The message it conveys is for everybody. No-one is exempt from hearing it.
What is this message that requires every Israelite to be included? It is, “You shall be holy, for I, the Lord your God am holy” (Lev. 19:1-2). The Chatam Sofer explains that it is only through and with the community that a person can be holy.
Someone who withdraws from society in order to find holiness in solitude has failed to realise that holiness is, as Hertz tells us, “not so much an abstract or a mystic idea as a regulative principle in the everyday lives of men and women (by) reverence for parents, consideration for the needy, prompt wages for reasonable hours, honourable dealing, no tale-bearing or malice, love of one’s neighbour and cordiality to the alien, equal justice to rich and poor, just measures and balances…” (Hertz Chumash, pp 497-8).

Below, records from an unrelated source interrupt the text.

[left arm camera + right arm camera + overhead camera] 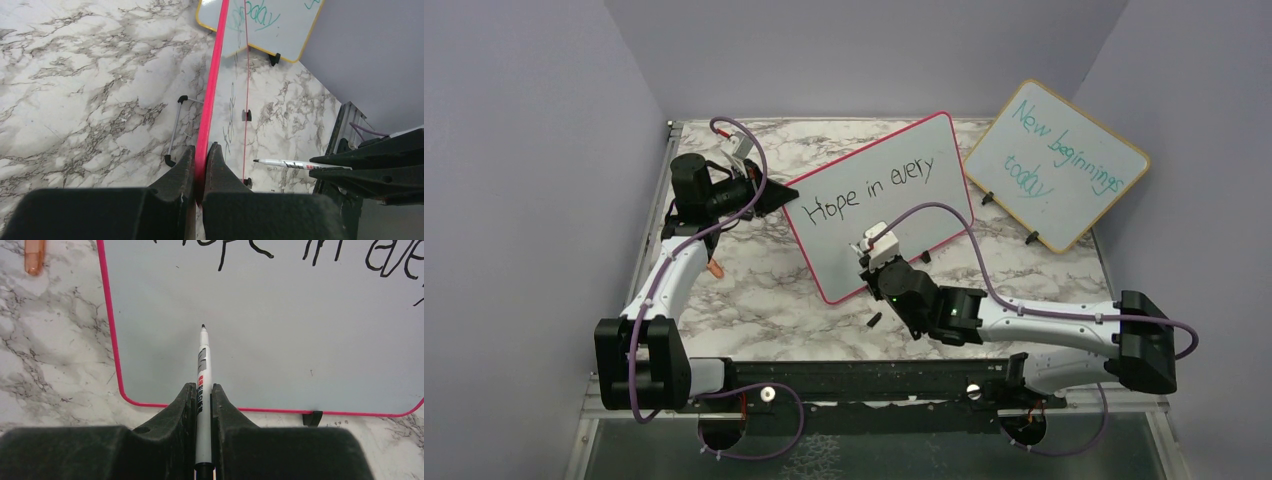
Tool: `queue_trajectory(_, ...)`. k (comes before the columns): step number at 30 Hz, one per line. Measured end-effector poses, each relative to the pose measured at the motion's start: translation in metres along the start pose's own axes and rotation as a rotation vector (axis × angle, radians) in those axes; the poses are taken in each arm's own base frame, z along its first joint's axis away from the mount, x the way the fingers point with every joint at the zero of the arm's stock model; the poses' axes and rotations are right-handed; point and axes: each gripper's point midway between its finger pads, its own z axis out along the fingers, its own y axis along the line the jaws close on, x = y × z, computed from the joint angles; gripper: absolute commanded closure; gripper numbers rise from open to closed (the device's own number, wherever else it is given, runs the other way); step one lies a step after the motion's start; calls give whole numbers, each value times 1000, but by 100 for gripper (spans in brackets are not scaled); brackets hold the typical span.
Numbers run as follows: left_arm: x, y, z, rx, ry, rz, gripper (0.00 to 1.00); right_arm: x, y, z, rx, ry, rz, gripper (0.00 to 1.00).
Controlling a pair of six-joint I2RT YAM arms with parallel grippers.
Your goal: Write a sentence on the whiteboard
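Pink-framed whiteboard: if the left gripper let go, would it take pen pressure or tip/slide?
Probably tips or slides: the whiteboard looks thin, propped on small black feet and a thin wire leg on a smooth table; the left gripper is shut on its frame edge. Likely light for its size. The panel may flex a little under the marker.

1. The left arm (664, 280) and right arm (1044, 325) have white links and blocky black joints.
2. A purple cable (934, 205) runs along each.
3. The left gripper (202, 146) and right gripper (202, 385) have matte black wedge fingers (175, 410).
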Motion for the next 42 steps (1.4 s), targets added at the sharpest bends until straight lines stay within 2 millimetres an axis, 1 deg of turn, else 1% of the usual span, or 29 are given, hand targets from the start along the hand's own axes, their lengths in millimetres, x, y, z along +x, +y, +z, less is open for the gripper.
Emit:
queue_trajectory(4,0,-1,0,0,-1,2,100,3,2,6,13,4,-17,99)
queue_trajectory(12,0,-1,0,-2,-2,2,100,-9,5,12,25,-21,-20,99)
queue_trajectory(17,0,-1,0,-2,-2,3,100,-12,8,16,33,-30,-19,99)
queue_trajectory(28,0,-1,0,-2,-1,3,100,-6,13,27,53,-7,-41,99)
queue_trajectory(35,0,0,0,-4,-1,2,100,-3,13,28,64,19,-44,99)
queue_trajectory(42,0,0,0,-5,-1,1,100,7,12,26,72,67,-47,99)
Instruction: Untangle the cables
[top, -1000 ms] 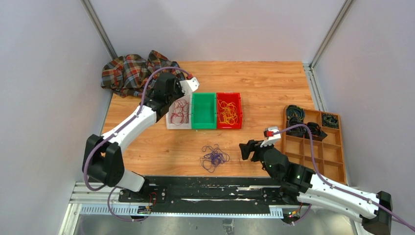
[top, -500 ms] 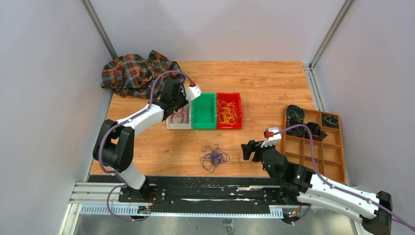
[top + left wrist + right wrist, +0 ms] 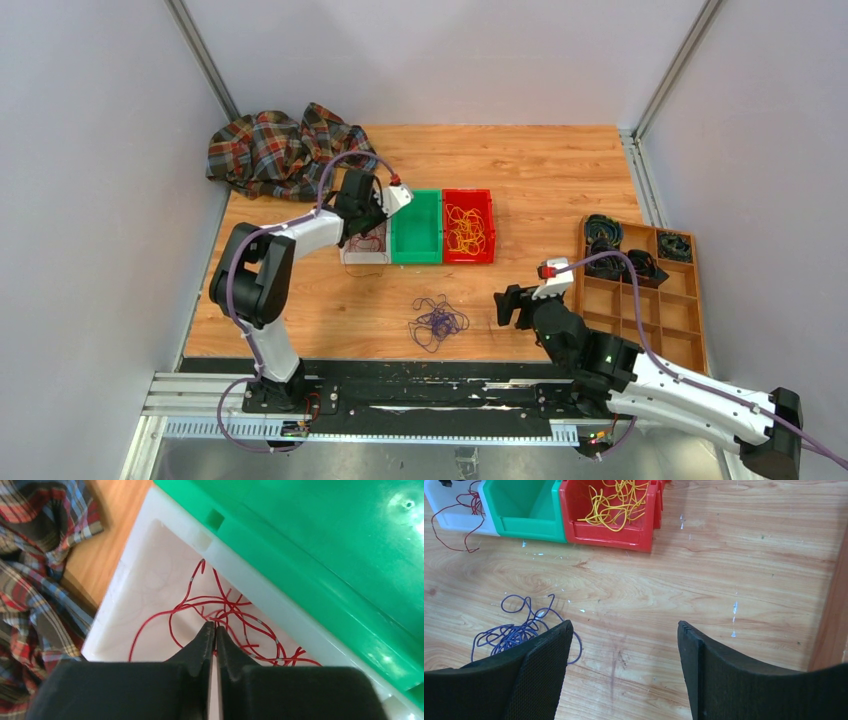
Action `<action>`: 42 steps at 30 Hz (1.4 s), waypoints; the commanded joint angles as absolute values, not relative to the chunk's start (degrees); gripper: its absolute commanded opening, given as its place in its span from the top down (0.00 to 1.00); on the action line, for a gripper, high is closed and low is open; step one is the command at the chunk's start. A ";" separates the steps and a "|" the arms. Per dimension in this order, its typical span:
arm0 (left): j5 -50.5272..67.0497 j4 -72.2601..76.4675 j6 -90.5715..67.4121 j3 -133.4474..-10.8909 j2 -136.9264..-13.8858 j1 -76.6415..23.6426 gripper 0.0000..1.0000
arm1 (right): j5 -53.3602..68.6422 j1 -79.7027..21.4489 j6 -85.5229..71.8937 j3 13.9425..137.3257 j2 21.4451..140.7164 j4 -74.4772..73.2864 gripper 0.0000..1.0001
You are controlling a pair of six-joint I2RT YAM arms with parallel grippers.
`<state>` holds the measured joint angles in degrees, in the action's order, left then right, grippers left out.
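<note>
Wooden table (image 3: 540, 170), purple cables (image 3: 437, 322), grey walls (image 3: 90, 200)

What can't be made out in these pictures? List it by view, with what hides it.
- Left wrist view: whether the shut left gripper pinches a red cable; its own fingertips cover the spot.
- Top view: much of the white bin, under the left arm.
- Right wrist view: part of the purple cable tangle, behind a finger of the open right gripper.
- Top view: what the dark coils in the wooden tray are, too small.
</note>
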<state>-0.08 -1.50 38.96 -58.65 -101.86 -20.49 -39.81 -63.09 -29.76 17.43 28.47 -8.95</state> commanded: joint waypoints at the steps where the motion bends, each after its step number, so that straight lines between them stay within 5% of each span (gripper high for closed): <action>1: 3.58 -8.46 37.79 -65.28 -99.26 -19.89 0.85 | -41.77 -64.07 -29.02 19.75 28.31 -9.74 0.24; 8: 8.04 -26.61 40.11 -76.76 -95.25 -19.41 0.28 | -40.95 -63.98 -28.39 20.57 27.58 -10.12 0.24; 11: 8.88 -31.77 42.37 -78.81 -93.78 -19.38 0.16 | -40.60 -63.98 -28.15 20.95 27.10 -10.65 0.24; 16: 12.56 -40.95 46.16 -78.77 -90.23 -19.49 0.13 | -40.54 -63.98 -27.50 21.18 26.54 -11.24 0.23; 23: 17.99 -41.21 42.00 -63.88 -80.11 -22.66 0.10 | -40.52 -63.98 -27.66 21.25 27.13 -11.30 0.22; 31: 14.03 -27.55 26.62 -51.07 -79.20 -27.00 0.15 | -40.09 -63.98 -28.63 21.57 29.45 -10.42 0.22; 42: 5.13 -13.43 17.64 -48.52 -85.75 -28.60 0.25 | -39.73 -63.98 -29.21 21.30 30.02 -9.76 0.22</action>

If this is so, then how is it that the word kadosh, holy, derives from a root that means to be separate? Does it not imply separating oneself from the follies and failings of society in order to live a pure life without insidious or evil influences?
The answer is no. As the rabbis say, kadesh atzm’cha b’muttar lach – “sanctify yourself in that which is permitted to you”: remain in the community, but associate with the good people, the good influences, the constructive ideas, the decent things; in Hertz’s words, by “abhorrence of everything unclean, irrational or heathen”.